SYMPOSIUM | https://doi.org/10.5005/jp-journals-10028-1337 |
Impact on Fertility in Patients with Hematological Malignancies and Bone Marrow Transplant
1,2Department of Internal Medicine, Postgraduate Institute of Medical Education and Research, Chandigarh, India
3Department of Radiotherapy, Postgraduate Institute of Medical Education and Research, Chandigarh, India
Corresponding Author: Gaurav Prakash, Department of Internal Medicine, Postgraduate Institute of Medical Education and Research, Chandigarh, India, Phone: +91 991-420-9678, e-mail: drgp04@gmail.com
How to cite this article Prakash G, Jain A, Das CK. Impact on Fertility in Patients with Hematological Malignancies and Bone Marrow Transplant. J Postgrad Med Edu Res 2019;53(4):173–175.
Source of support: Nil
Conflict of interest: None
ABSTRACT
With the rapidly improving outcome of patients suffering from hematologic disorders and cancers, there exists a rapidly widening gap of unmet need regarding fertility preservation in this group. Hematologic cancers make for a large proportion of all cancers in young patients and there are issues peculiar to hematologic neoplasms which are not observed by the patients suffering from solid tumors. The biggest challenge is seen with the patients undergoing hematologic stem cell transplants because it involves use of high doses of cytotoxic chemotherapy with or without radiation. In majority of these cases, the damage to gonadal function is irreversible. Each hematologic disorder in young patients poses a unique challenge regarding fertility preservation. In this review, we address some important aspects related to fertility in patients suffering from a few selected hematologic disorders.

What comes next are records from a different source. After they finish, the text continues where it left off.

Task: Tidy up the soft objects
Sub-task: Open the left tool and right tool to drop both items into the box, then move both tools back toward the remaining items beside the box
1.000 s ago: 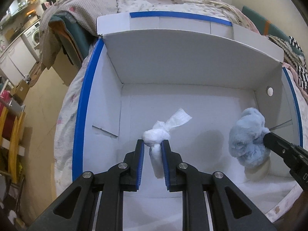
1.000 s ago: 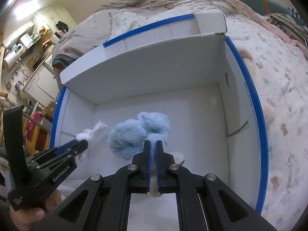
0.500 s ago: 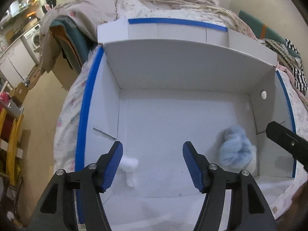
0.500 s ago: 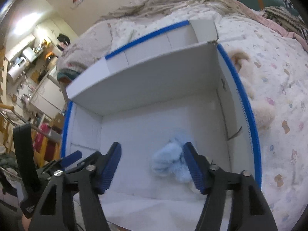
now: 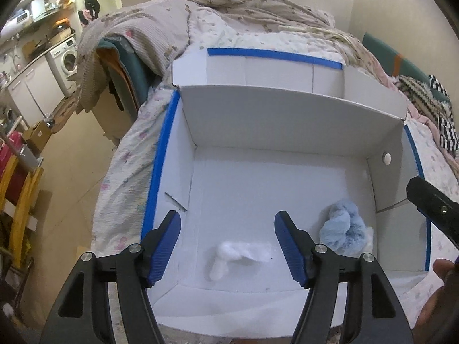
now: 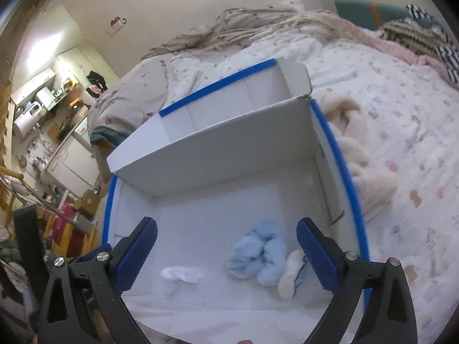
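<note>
A white cardboard box [image 5: 258, 114] with blue-taped edges sits open on the bed; it also shows in the right wrist view [image 6: 229, 154]. A white knotted cloth [image 5: 229, 256] lies on the box floor near the front, also seen from the right wrist [image 6: 182, 273]. A fluffy light-blue soft toy [image 5: 342, 228] lies at the right of the box floor [image 6: 258, 255], with a cream piece [image 6: 289, 272] beside it. My left gripper [image 5: 228, 246] is open and empty above the white cloth. My right gripper [image 6: 226, 252] is open and empty above the blue toy.
A cream fluffy item [image 6: 361, 154] lies on the patterned bedspread [image 6: 401, 120] right of the box. Crumpled blankets [image 5: 200, 17] lie behind the box. The bed's left edge drops to the floor [image 5: 71, 172]. Striped and knitted fabric [image 5: 430, 100] lies at the far right.
Both grippers opened and let go: the white cloth and the blue toy dropped to the box floor. Both grippers have pulled back and up from the box.
</note>
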A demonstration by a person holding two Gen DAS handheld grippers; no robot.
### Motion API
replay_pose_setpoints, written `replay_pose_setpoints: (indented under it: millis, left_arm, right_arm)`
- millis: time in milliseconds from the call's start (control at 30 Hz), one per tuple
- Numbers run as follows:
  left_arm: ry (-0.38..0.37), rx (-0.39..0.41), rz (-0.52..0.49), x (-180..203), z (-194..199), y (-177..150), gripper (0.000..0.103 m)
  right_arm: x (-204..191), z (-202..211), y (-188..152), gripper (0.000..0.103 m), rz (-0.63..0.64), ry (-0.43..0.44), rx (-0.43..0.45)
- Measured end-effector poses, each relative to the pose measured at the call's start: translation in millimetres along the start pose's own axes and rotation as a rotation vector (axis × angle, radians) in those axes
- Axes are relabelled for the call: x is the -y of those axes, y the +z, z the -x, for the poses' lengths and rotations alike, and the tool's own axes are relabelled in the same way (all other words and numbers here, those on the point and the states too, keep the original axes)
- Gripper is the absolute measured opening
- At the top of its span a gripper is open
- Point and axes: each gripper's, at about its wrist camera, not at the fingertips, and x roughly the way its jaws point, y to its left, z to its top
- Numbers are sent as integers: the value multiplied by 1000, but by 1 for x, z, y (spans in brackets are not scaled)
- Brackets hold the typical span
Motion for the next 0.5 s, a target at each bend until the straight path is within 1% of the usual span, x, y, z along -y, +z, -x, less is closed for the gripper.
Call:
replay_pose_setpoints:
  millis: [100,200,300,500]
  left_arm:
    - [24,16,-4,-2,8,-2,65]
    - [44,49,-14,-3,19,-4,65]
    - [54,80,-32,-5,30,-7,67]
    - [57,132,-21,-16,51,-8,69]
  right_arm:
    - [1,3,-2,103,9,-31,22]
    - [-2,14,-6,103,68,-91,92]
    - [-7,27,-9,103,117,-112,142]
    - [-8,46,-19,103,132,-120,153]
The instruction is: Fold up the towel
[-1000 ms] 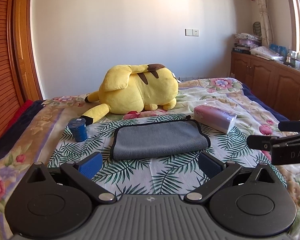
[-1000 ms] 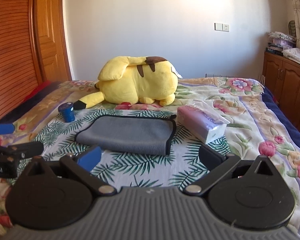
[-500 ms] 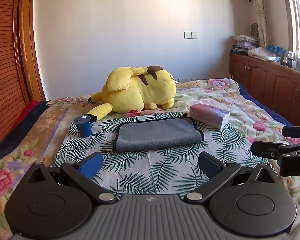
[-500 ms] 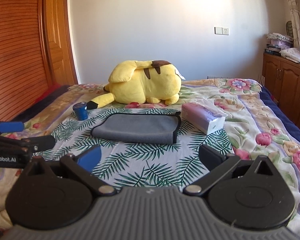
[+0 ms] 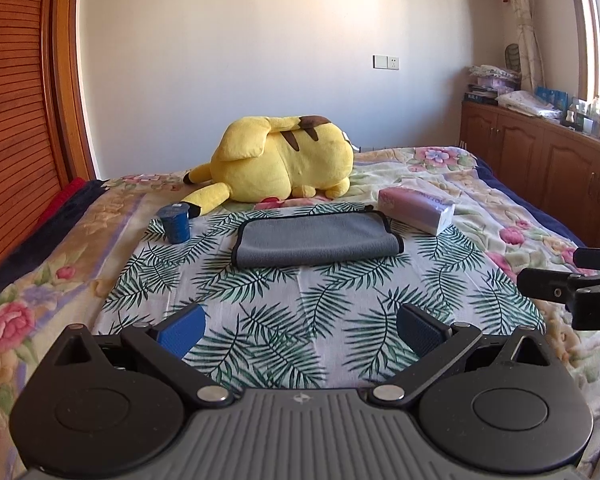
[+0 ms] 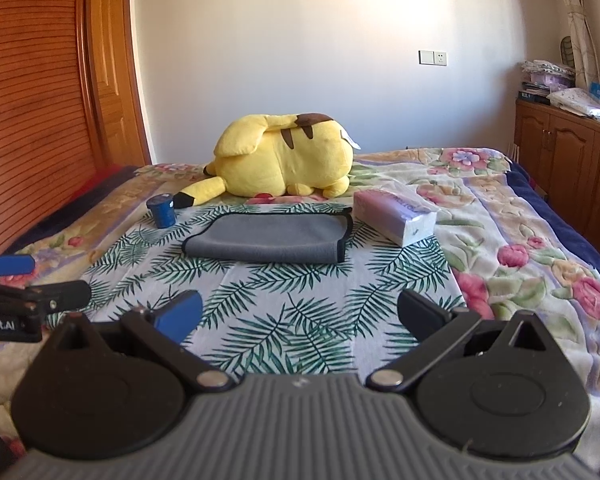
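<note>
The left gripper (image 5: pixel 300 326) and the right gripper (image 6: pixel 299 312) are held level side by side above the near edge of the bed (image 5: pixel 520 208), both pointing toward its far end, fingers spread wide with nothing between them. The gray towel (image 5: pixel 316 238) lies folded flat on the leaf-print cloth (image 5: pixel 300 300) mid-bed, well apart from both. A blue cup (image 5: pixel 175 223) stands toward the left edge, a tissue pack (image 5: pixel 416 210) toward the right, and a yellow plush toy (image 5: pixel 284 164) lies behind the towel.

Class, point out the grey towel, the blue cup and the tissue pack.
grey towel (image 5: pixel 316 238), left wrist view, top fold.
blue cup (image 5: pixel 175 225), left wrist view, side wall.
tissue pack (image 6: pixel 392 216), right wrist view, near side.
</note>
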`<state>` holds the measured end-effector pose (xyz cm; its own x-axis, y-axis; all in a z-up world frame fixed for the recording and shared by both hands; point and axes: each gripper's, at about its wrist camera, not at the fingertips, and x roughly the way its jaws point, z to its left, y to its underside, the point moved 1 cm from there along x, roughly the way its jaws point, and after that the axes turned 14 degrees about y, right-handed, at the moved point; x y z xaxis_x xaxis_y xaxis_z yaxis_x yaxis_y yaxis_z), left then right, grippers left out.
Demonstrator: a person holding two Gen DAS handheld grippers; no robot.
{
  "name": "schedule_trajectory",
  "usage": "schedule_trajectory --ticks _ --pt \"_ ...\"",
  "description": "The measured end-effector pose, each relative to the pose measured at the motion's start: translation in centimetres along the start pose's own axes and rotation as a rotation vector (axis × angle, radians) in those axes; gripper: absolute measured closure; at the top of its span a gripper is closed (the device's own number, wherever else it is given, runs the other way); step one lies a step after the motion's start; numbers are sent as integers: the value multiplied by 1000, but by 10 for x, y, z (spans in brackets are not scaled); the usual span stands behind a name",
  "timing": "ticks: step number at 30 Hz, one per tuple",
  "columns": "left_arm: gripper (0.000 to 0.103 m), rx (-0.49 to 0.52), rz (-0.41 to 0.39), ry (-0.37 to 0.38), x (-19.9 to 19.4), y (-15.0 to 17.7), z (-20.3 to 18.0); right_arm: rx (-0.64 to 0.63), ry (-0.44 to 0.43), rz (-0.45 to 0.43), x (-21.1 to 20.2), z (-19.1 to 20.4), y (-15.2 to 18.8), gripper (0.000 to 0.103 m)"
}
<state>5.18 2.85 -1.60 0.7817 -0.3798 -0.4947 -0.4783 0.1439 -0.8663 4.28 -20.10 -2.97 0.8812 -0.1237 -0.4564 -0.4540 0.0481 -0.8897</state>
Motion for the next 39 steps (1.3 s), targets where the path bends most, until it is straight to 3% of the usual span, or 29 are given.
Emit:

Keywords: Bone marrow transplant, Cancer, Chemotherapy, Fertility, Hematology, Preservation.
INTRODUCTION
In the last few decades, the field of hematology–oncology and bone marrow transplant (BMT) has seen tremendous growth. From the era of few chemotherapeutic agents, now we live in an era of multi-targeted therapies, immunologic therapies, and complex types of stem cell transplants.
These advances have led to increase in number of cancer patients who survive their primary illness and live a long post treatment life.1 However, the same has also resulted in rising number of survivors who are leading an otherwise normal life but facing difficulty in conception and pregnancy. Fertility-related difficulties faced by cancer survivors can be a reason of significant stress and anxiety which may further compromise their quality of life.
IMPACT OF TREATMENT USED IN HEMATO-ONCOLOGY AND BMT ON FERTILITY
The main group of treatment used in hematology and BMT which affect fertility are alkylating agents and radiation. The alkylating agents like cyclophosphamide, dacarbazine, cisplatin, and ifosfamide, etc., are commonly used drugs in hematology. In the field of BMT, drugs like nitrosoureas, melphalan, and busulfan, etc., along with total body irradiation are commonly used and all of them are known to produce irreversible injury to gonads and gametogenesis.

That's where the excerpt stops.